KDE Almost Lost All Of Their Git Repositories

Guest replied

26 March 2013, 04:32 PM
Originally posted by jrch2k8 View Post

For example i worked with Sun[at that time][not at sun but i as a client side analist and certificator] in 1999 in a datacenter that costed 15 million USD and the certification went from structure to software and i can say last time any of those servers were shutdown was in 2001 after a 90 hours power failure and they only restart for upgrades since then.[Oracle handles it now] and in all this years Oracle/SAP and solaris never failed once, the sparc servers have never failed either and the SAN[ish] that came with it [hitachi] in all this years only 1 disk died and ZFS[was close to solaris 11 release] recovered the raid like a champ without failing any service. This datacenter is expected to produce until 2015 <-- this is the common case for solaris and the same applies to AIX.

the point been in a properly certified Solaris/AIX system something like an abrupt shutdown is a non tolerable issue to start with and it implies a grave mistake was made in some part of the certification process or by a very bad sysadmin and the data corruption is mostly nil since those datacenters are heavily redundant and clustered which make very hard to trigger this kind of failure in a fatal fashion.

I respect you and your comments, but the same applies to Linux. Linux was very strong in enterprise even in 2004. Todays it runs stock exchanges (you should agree hardware will cost a lot in this case) and demands highest reliability and stability. We can read some comments coming from Gentoo developer who compares enterprise Solaris to some home made Linux distribution, but something like this isn't sane.

this kind of errors are less likely to happen in linux tho since its main target is not those uber datacenters and you can expect power failures and many other issues and the server has to recover properly everytime as long as is possible.

That's not true. Linux handled such workloads more than ten years ago. You can read about Linux usage in enterprise computing and critical workloads:

http://itknowledgeexchange.techtarget.com/enterprise-linux/is-linux-a-mission-critical-app-operating-system-yet/

CNN.com - Technology - Linux gaining with mission-critical systems - January 3, 2001

http://www.cnn.com/2001/TECH/computing/01/03/linux.mission.idg/index.html?_s=PM:TECH

Linux, operating system
Leave a comment:
DrYak replied

26 March 2013, 10:08 AM
Git was the problem.

Originally posted by droidhacker View Post

To start with, it was a git server. Mirroring over git does build in a degree of safety, because you can step back in time to before the corruption began.

THAT WAS THE WHOLE problem to begin with. They managed to hit a corner case (i.e.: certain specific type of behaviour which happen when "--mirror" is in play) were corrupted objects where getting copied over and the servers began make perfect copies of the corruption that was on the master.

Originally posted by droidhacker View Post

Now if the git servers were being mirrored at the filesystem level, that would just replicate corruption and become impossible to recover.

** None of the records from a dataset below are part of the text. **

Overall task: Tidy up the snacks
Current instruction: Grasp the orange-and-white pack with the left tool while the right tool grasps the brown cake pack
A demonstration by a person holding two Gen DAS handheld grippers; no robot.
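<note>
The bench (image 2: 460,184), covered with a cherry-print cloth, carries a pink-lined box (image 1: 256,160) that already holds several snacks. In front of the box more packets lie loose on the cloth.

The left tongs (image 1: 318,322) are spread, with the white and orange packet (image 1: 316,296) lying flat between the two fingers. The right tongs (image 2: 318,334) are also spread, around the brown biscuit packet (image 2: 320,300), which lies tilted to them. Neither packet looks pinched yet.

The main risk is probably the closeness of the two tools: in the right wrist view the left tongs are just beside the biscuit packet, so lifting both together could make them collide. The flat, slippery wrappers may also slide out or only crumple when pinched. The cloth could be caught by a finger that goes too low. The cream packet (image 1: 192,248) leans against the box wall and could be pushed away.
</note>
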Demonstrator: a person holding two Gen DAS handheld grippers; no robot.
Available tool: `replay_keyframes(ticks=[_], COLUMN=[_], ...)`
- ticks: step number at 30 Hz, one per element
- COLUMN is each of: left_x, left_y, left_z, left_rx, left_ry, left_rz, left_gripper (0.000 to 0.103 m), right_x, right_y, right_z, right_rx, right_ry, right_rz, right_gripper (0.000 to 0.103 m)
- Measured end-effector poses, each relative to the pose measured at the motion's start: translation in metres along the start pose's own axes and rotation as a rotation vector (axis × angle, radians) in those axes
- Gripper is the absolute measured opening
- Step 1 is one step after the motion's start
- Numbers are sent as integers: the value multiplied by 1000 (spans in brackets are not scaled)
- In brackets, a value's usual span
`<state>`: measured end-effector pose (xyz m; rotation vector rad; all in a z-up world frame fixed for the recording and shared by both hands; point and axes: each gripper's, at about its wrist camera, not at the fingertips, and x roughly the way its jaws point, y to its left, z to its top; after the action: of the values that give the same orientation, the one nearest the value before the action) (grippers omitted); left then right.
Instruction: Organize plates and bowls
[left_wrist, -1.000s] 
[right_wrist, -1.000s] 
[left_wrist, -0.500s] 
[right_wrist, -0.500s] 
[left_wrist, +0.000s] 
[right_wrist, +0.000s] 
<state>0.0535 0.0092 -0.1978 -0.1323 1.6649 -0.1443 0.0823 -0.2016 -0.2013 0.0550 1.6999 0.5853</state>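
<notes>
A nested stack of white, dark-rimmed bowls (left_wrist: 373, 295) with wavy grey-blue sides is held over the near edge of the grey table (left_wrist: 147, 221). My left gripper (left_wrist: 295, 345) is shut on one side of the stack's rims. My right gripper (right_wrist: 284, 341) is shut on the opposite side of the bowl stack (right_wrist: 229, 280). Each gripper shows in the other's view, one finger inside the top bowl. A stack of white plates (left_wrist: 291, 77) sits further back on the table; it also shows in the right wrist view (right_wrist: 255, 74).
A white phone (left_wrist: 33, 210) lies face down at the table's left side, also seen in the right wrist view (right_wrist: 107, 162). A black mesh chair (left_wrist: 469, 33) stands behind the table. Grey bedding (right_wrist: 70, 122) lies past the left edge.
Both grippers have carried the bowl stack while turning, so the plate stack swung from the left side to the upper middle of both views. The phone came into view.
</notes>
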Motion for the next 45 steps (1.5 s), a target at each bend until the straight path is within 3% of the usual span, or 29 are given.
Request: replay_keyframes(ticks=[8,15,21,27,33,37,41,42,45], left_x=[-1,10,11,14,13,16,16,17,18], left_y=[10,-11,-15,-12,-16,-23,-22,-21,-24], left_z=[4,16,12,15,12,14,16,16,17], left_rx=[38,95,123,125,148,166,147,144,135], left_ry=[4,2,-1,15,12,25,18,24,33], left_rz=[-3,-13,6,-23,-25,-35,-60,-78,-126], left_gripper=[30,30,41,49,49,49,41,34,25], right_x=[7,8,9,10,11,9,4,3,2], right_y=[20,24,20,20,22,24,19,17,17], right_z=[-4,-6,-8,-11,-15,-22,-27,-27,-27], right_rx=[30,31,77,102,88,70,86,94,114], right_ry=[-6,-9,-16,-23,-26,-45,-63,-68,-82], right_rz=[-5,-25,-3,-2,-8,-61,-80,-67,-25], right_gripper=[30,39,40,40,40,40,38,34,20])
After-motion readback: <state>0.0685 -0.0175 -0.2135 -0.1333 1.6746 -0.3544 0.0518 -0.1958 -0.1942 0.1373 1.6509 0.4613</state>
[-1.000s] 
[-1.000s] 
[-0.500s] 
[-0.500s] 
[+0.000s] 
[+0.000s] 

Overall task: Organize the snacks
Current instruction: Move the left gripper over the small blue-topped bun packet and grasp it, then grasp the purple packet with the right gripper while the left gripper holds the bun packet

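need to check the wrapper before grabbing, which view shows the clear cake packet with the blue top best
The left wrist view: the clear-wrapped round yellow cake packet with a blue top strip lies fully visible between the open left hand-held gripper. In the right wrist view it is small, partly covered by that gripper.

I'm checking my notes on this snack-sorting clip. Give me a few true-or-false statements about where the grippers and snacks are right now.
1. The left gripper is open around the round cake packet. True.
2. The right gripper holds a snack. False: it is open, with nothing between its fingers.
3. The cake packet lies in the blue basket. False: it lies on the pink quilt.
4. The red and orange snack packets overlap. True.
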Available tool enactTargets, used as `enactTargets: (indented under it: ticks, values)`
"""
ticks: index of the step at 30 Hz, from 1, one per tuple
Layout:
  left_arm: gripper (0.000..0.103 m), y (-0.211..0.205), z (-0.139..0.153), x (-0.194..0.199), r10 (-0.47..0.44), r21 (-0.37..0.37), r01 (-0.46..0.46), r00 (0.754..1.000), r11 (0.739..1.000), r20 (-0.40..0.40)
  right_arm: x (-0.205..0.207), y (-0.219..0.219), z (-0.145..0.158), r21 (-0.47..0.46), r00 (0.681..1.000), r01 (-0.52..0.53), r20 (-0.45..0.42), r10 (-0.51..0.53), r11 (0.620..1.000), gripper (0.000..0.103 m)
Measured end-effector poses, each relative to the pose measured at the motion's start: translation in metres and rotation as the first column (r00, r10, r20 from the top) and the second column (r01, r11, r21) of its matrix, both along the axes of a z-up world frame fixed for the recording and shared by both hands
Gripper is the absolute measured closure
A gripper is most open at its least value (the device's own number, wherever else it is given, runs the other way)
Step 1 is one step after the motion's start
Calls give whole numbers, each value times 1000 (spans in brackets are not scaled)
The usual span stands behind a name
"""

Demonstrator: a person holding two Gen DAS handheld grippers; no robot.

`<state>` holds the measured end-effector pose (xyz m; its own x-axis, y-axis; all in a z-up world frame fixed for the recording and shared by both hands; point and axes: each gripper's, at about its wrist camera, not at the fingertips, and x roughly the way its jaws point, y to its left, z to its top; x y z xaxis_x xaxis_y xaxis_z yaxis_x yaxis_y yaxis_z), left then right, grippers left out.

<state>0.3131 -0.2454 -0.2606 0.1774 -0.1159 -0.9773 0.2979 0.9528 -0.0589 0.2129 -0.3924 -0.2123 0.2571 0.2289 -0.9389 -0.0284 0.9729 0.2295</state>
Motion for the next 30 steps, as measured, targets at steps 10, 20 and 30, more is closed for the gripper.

That's how it ended-up looking. As if the corrupted files got copied all-over. Because they hit a specific path where the usual sanity checks in GIT don't happen.

The people at KDE *are* competent. They know they way around administration. But they met 2 sets of problems.
- Technical constraints. It's not easy to deploy a perfect backup solution with limited resources.
- A corner case: They hit a situation where GIT doesn't behave as it they though it would and corruption got passed around.

Speaking of file systems that's also a problem they pointed out. One of the problems they had is that there is no way to make sure that the files on the filesystem are consistent while git is live (well, that's normal in a way). The only way would be to force git to check its consistency before make the tarball, rsync'ing, etc.
But that is computationally expensive (and again they have limited resource. Again they know they way around administration. Any good sysadmin can in theory setup a perfect backup system. The problem is doing it on the scale of KDE while on a shoestring budget).
Either you freeze the whole GIT for a long time and wait until everything settles down in order to have consistent file to backup (but that blocks users).
Or you need a dedicated machine, which pulls (imperfect) mirror of the repo, then does the consistency checks and then only performs a classic filesystem backup at this point (but in this cas, this require CPU cycles, which aren't cheap in a data center).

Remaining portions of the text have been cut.